"I think you have very little choice," Elizabeth said very gently. "You will need a place where you can come to terms with what is happening to you, and Hetherington is a very private place. You need not worry that you will be taking me away from the social whirl. London life is something I can take or leave with equal cheerfulness. I shall be happy to take John back to the country."

"I cannot impose upon you after the shabby way I have treated you," Helen said.

"Nonsense!" Elizabeth said briskly. "Now that I understand your behavior, I can quite easily forget it. I shall ask your mama if you may accompany me to the country for a visit. Will you tell her the truth before we leave, Helen? She will have to know soon, you know."
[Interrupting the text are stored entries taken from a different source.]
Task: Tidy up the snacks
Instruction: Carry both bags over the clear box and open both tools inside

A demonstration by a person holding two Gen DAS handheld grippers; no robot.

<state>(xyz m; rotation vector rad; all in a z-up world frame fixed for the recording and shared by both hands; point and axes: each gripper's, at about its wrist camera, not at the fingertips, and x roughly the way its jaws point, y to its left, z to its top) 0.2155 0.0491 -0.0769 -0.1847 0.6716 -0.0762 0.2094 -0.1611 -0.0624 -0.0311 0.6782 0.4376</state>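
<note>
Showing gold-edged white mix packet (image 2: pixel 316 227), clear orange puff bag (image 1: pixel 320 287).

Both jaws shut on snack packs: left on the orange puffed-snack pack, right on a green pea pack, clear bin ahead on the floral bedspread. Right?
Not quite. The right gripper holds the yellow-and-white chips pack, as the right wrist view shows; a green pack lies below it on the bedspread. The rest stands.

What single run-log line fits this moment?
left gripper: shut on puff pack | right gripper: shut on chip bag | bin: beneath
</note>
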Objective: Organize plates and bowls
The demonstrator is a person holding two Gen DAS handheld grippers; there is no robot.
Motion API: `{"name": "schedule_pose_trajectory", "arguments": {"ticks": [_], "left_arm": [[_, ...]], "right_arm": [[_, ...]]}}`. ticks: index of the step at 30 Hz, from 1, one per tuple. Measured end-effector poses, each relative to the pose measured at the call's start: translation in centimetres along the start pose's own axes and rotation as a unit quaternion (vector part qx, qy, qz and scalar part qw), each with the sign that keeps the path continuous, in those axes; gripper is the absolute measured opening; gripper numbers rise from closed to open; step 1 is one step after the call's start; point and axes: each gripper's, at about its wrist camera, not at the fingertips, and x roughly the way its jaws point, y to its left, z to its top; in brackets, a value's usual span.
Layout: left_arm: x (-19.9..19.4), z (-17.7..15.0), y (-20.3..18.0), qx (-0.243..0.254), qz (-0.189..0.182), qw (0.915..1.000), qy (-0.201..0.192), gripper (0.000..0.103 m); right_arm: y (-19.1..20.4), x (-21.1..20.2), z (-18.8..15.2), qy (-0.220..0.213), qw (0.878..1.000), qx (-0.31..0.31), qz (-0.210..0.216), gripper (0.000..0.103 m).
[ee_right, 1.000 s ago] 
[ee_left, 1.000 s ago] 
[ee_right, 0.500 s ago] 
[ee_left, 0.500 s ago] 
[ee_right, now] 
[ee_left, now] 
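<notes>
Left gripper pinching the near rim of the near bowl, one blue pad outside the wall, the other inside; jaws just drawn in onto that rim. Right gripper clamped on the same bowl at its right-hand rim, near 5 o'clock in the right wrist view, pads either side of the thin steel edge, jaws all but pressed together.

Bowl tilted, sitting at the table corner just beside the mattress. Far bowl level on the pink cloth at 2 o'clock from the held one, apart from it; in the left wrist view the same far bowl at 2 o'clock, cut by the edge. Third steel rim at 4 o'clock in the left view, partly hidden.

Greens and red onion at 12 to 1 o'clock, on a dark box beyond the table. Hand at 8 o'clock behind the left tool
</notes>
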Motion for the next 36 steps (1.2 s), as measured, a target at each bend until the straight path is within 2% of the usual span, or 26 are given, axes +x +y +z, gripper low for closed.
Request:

"I know." Helen's hand was over her mouth. "Oh, but I cannot. I cannot say it to her. I have imagined myself doing so many times in the last few months when I am in her presence. And I know I just cannot do it."

"Then you must write to her as soon as we reach Hetherington," Elizabeth said, "and then the worst will be over. You will be able to relax. It is important, you know, that you be as tranquil as possible during the next few months, and that you rest and eat well. Your child is in no way to blame for anything that has happened. He must be given a good start in life."

"Why are you willing to do this for me?" Helen asked. "I have done nothing to deserve your concern. Indeed, I would have thought you must dislike me intensely."

Elizabeth smiled. "I have recently become a mother myself," she said. "Perhaps it is just that my maternal instincts are working to excess at the present. Will you tell William too, Helen? He has a right to know."

"No!" Helen said sharply. "I do not wish him to know. He will be forever pestering me if he finds out the truth. He would not have cared that much"-she snapped her fingers in the air-"if I had been a mere tenant's daughter or a servant. For all I know, the country may be littered with his illegitimate offspring."

"I think you do him some injustice," Elizabeth said gently. "But, I know. Sometimes we are inclined to think far worse of those we love most than we are of anyone else. We expect perfection in our loved ones, I suppose."

Helen looked up. "He said that just now," she said.

"You do love him, do you not?"

"Yes."

"I shall leave you now," Elizabeth continued. "Will you be all right? Do try to rest. Tomorrow if all is well we shall set out for the country and there you will be able to relax and prepare for the future. You will be safe with me, Helen. I shall look after you."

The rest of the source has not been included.